Prompt » Give again, word for word, every line below from the one that has "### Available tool" through the one that has "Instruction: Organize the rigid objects", both included, and no others.

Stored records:
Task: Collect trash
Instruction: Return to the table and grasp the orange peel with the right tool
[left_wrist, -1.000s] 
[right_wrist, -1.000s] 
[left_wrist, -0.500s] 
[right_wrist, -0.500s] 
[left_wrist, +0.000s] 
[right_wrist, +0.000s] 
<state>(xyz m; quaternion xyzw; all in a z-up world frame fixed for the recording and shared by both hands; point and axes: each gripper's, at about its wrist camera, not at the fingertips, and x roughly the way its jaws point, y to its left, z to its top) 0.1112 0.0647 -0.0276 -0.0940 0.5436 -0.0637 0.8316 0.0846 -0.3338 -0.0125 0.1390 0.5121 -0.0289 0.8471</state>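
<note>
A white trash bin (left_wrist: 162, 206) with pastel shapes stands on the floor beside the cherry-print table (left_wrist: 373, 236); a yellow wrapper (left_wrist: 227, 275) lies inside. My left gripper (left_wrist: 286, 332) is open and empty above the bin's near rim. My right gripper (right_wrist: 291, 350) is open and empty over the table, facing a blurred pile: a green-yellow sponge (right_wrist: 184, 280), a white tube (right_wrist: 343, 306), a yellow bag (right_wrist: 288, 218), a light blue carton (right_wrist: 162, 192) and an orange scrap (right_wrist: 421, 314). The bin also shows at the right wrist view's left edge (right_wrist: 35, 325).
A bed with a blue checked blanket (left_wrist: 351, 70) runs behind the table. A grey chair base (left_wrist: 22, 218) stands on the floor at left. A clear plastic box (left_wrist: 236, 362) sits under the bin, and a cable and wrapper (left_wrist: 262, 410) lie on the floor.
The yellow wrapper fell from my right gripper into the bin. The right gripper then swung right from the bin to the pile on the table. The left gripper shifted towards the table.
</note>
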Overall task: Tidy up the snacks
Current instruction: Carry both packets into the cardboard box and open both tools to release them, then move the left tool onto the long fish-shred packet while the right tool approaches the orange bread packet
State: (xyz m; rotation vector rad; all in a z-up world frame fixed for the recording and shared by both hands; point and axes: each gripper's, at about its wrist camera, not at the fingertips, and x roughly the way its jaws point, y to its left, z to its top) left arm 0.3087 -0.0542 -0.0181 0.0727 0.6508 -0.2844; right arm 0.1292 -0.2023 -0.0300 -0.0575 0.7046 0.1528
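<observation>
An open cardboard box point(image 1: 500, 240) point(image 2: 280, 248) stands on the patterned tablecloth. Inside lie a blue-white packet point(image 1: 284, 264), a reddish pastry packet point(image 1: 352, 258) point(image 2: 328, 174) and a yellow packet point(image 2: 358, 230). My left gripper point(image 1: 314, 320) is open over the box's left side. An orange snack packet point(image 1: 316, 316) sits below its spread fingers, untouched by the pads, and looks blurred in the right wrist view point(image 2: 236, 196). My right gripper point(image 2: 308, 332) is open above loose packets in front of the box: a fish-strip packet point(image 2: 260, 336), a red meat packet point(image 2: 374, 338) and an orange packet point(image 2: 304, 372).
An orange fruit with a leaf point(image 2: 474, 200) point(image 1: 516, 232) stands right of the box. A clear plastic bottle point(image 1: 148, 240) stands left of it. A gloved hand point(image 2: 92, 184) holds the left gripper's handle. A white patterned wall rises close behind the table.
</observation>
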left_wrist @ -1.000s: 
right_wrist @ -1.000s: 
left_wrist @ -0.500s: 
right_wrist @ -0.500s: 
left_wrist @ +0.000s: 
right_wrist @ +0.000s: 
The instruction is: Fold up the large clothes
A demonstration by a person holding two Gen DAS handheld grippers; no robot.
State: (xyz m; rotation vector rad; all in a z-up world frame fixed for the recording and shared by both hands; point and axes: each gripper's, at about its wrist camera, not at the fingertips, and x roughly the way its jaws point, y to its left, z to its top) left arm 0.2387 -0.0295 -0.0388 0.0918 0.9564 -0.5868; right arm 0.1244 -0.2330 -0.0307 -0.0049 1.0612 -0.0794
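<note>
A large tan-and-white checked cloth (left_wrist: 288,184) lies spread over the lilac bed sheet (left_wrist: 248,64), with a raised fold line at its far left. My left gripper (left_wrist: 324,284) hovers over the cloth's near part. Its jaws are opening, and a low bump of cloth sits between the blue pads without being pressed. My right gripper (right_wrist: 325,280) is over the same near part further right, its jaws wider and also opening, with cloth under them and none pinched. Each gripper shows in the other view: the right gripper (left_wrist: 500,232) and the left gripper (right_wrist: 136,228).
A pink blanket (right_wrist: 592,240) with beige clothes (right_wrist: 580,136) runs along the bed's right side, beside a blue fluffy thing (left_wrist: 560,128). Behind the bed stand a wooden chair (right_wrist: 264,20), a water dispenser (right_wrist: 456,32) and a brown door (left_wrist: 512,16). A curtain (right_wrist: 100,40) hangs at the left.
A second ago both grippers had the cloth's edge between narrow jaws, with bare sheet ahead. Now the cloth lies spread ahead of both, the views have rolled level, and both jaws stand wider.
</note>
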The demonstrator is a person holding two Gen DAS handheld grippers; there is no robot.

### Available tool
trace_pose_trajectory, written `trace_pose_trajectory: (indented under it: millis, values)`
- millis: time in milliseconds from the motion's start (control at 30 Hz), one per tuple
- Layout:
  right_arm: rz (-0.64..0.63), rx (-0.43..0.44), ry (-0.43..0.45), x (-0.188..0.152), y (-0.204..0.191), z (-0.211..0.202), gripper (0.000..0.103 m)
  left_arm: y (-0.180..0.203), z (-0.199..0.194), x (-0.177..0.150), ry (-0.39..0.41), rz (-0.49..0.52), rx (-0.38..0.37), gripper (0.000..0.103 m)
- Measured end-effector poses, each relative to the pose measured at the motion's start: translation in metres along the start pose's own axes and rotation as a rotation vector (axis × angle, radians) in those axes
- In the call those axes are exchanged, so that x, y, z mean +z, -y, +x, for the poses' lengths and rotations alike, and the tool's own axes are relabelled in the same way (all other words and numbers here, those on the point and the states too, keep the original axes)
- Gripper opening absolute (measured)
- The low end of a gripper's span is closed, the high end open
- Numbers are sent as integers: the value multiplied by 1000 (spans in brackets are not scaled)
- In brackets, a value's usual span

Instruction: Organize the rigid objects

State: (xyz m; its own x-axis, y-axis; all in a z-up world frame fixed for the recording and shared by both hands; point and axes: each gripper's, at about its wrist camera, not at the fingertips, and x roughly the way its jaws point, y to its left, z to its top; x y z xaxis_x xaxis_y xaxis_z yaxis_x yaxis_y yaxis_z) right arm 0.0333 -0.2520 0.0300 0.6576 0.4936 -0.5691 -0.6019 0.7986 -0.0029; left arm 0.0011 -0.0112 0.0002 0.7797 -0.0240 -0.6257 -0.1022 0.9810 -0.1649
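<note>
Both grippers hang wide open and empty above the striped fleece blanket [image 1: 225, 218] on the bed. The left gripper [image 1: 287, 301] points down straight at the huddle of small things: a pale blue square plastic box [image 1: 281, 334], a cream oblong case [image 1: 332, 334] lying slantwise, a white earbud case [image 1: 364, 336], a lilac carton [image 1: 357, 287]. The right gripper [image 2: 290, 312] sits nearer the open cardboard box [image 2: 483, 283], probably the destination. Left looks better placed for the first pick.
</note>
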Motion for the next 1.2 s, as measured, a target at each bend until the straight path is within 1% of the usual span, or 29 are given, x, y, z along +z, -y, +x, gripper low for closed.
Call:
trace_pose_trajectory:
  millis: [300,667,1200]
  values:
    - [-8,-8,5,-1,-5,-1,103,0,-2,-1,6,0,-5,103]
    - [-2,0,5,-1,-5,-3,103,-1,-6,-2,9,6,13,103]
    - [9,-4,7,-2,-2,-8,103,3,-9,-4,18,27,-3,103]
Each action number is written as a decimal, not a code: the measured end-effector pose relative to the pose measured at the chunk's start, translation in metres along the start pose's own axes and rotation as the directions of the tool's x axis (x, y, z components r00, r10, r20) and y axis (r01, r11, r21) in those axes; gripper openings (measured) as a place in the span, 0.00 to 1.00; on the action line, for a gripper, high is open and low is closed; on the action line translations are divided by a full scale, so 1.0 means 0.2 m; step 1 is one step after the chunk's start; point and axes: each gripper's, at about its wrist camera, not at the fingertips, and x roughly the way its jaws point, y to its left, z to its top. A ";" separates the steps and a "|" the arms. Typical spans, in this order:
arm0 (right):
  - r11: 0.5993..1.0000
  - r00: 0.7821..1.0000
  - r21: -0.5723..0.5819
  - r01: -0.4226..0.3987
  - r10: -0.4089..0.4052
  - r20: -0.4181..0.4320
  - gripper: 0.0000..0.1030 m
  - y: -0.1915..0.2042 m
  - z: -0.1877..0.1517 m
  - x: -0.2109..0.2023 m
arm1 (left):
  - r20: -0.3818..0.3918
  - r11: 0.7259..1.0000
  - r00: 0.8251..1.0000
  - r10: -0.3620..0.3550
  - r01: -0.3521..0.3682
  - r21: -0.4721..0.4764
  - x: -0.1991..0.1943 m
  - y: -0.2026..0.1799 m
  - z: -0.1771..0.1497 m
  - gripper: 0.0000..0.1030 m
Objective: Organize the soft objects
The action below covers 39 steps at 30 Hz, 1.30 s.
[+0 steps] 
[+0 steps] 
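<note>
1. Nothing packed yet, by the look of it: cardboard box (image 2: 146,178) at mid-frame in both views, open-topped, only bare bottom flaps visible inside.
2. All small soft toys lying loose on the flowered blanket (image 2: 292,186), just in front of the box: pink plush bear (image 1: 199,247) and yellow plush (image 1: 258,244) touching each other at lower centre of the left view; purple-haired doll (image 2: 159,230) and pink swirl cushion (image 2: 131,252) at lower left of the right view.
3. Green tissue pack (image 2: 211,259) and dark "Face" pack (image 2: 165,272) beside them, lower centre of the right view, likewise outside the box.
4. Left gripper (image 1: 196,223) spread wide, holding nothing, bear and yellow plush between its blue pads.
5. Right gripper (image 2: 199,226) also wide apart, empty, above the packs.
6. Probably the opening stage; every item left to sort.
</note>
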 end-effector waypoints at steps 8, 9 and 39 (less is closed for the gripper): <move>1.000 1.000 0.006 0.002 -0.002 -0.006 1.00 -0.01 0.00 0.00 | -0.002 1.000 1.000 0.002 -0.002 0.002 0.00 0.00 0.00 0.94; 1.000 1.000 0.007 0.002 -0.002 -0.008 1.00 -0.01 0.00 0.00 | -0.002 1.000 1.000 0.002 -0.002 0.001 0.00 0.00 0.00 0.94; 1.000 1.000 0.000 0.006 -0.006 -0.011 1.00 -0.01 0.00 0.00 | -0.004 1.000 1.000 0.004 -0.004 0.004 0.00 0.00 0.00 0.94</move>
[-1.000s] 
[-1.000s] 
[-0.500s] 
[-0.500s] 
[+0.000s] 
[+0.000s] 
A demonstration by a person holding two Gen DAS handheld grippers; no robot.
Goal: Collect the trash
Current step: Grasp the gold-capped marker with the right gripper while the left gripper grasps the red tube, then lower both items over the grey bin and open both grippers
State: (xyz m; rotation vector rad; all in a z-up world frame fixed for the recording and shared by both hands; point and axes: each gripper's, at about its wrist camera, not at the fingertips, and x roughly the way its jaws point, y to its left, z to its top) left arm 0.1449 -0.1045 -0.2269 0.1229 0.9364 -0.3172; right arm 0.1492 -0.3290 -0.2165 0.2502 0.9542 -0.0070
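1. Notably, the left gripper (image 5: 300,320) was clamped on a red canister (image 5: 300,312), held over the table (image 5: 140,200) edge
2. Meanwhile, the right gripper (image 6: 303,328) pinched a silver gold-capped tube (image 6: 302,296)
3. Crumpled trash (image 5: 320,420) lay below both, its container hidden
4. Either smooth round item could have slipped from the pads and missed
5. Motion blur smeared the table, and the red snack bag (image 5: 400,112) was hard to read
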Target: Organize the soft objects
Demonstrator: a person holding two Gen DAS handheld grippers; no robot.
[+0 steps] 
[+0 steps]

Finished task »
### Available tool
trace_pose_trajectory, written `trace_pose_trajectory: (indented under it: millis, values)`
- millis: time in milliseconds from the motion's start (control at 30 Hz), one per tuple
- Layout:
  right_arm: rz (-0.64..0.63), rx (-0.43..0.44), ry (-0.43..0.45), x (-0.188..0.152), y (-0.204..0.191), z (-0.211..0.202), gripper (0.000..0.103 m)
  left_arm: y (-0.180..0.203), z (-0.199..0.194), x (-0.177..0.150), ry (-0.39..0.41), rz (-0.49..0.52), rx (-0.38..0.37), gripper (0.000..0.103 m)
- Measured end-effector poses, each relative to the pose measured at the motion's start: translation in metres along the start pose's own axes and rotation as a rotation vector (axis × angle, radians) in those axes
- In the call those axes are exchanged, so that x, y, z mean +z, -y, +x, for the poses' lengths and rotations alike, and the tool's own axes are relabelled in the same way (all other words and numbers here, those on the point and the states too, keep the original axes)
- Gripper opening absolute (measured)
- The low end of a gripper's span is closed, the high end open
- Numbers are sent as integers: the value multiplied by 1000 (spans in brackets are not scaled)
- In brackets, a value's usual span

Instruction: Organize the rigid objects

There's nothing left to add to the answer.